Nor is it a film ostensibly about identity politics, the director underlines. “I think it’s so important that we don’t get stuck on this idea of pure identity. I wanted to broaden this and to talk about non-binary things that are much broader. And actually a mixed identity is anyway far broader than that. It’s not something that is either this or that. That was one of the motivations as well.”

 

The film was made following an invitation from Bonaventure Soh Bejeng Ndikung, artistic director of sonsbeek20→24 (based in Arnhem), for which the director/artist made the installation Hier for the ‘Force Times Distance: On Labour and its Sonic Ecologies’ exhibition in 2020. “Since Arnhem is a city where a lot of Indo Europeans settled after the war,” says Van Oldenborgh. “I thought it was only natural that I try to focus on it, but I didn’t want to do it through identity explanation, or anything like that.
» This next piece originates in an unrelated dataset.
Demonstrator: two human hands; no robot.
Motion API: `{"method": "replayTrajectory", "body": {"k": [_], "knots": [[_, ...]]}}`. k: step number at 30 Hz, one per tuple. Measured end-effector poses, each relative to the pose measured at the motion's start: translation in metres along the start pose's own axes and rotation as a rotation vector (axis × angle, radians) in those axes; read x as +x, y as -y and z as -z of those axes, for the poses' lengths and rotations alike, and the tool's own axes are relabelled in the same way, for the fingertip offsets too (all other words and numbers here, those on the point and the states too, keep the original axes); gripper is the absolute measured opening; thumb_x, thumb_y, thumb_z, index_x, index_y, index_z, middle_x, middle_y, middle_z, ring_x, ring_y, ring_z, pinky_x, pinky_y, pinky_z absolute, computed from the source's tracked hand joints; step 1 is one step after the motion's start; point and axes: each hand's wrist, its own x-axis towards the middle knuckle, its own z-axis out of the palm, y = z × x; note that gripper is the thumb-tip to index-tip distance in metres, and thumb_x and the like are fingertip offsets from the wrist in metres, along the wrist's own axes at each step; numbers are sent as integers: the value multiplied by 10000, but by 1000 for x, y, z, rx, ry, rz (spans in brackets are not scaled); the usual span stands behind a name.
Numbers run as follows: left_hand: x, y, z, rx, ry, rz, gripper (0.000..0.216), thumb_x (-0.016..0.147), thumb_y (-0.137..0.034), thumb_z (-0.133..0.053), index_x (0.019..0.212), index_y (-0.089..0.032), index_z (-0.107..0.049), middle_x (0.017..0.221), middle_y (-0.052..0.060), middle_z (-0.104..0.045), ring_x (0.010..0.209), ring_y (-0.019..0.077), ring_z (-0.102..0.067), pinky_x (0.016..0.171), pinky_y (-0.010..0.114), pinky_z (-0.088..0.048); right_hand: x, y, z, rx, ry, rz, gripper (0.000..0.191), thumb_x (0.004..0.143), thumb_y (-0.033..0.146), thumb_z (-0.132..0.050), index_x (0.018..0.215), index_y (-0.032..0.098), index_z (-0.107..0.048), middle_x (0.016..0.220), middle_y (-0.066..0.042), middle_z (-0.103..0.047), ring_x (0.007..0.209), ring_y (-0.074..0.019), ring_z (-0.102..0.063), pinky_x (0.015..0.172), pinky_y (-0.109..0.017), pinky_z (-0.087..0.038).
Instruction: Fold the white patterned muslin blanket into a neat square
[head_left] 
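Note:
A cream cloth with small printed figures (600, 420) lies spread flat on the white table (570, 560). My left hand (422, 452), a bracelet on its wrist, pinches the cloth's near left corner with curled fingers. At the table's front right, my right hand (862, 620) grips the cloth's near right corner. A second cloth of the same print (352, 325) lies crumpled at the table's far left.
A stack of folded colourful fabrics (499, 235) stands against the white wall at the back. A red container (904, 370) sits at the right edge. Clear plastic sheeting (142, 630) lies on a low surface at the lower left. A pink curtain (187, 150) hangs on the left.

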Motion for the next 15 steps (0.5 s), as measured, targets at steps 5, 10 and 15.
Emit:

I decided to do it through the musical form of the kroncong.”

 

Despite the sense of control that the work exhibits, Van Oldenborgh points out how she likes to work in a very spontaneous way. “I don’t do any storyboarding or anything like that because I don’t know what is going to be the situation,” she says. “But when we react to the situation, especially within such a condensed shoot, it really does turn into something. With all the people that were there, which was not a huge group, but a group that could actually hold itself together, we found we were doing something super together. And that really works for me. It just feels how it should be done.”